• **Brief**
An exact copy of the listing below is required.
-- Opening Marker --
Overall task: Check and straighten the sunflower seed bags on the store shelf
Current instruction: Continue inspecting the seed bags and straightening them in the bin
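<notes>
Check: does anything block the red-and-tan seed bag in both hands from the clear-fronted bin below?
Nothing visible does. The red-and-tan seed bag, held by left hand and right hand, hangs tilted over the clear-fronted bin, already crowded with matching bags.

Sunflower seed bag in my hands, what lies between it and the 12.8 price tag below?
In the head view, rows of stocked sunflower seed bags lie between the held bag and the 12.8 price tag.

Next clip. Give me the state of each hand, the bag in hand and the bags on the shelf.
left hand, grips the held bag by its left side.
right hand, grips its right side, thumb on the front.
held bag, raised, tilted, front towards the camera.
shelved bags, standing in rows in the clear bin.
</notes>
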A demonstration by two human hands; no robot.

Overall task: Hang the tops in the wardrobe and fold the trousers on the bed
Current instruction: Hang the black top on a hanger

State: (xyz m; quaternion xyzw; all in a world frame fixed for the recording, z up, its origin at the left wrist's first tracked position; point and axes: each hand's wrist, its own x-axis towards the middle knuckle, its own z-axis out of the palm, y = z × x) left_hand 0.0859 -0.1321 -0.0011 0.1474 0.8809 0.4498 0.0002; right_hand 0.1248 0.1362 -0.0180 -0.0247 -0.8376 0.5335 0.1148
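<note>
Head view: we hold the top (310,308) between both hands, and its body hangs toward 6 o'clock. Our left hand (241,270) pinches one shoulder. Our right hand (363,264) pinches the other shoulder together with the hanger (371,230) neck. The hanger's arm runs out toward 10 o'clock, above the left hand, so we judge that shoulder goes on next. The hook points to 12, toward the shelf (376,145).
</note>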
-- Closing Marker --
• **Exercise answer**
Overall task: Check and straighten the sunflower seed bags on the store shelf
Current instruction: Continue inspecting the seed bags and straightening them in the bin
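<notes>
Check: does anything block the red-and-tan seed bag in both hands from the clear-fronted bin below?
Nothing visible does. The red-and-tan seed bag, held by left hand and right hand, hangs tilted over the clear-fronted bin, already crowded with matching bags.

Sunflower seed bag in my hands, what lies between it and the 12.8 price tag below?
In the head view, rows of stocked sunflower seed bags lie between the held bag and the 12.8 price tag.

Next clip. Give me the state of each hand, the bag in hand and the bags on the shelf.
left hand, grips the held bag by its left side.
right hand, grips its right side, thumb on the front.
held bag, raised, tilted, front towards the camera.
shelved bags, standing in rows in the clear bin.
</notes>
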A demonstration by two human hands; no robot.

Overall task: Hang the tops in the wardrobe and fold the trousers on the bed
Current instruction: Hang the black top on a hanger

State: (xyz m; quaternion xyzw; all in a world frame fixed for the recording, z up, its origin at the left wrist's first tracked position; point and axes: each hand's wrist, its own x-axis towards the middle knuckle, its own z-axis out of the palm, y = z × x) left_hand 0.0859 -0.1321 -0.0011 0.1474 0.8809 0.4498 0.0002; right_hand 0.1248 0.1362 -0.0180 -0.0247 -0.8376 0.5335 0.1148
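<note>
Head view: we hold the top (310,308) between both hands, and its body hangs toward 6 o'clock. Our left hand (241,270) pinches one shoulder. Our right hand (363,264) pinches the other shoulder together with the hanger (371,230) neck. The hanger's arm runs out toward 10 o'clock, above the left hand, so we judge that shoulder goes on next. The hook points to 12, toward the shelf (376,145).
</note>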

Exercise complete, with nothing further to add.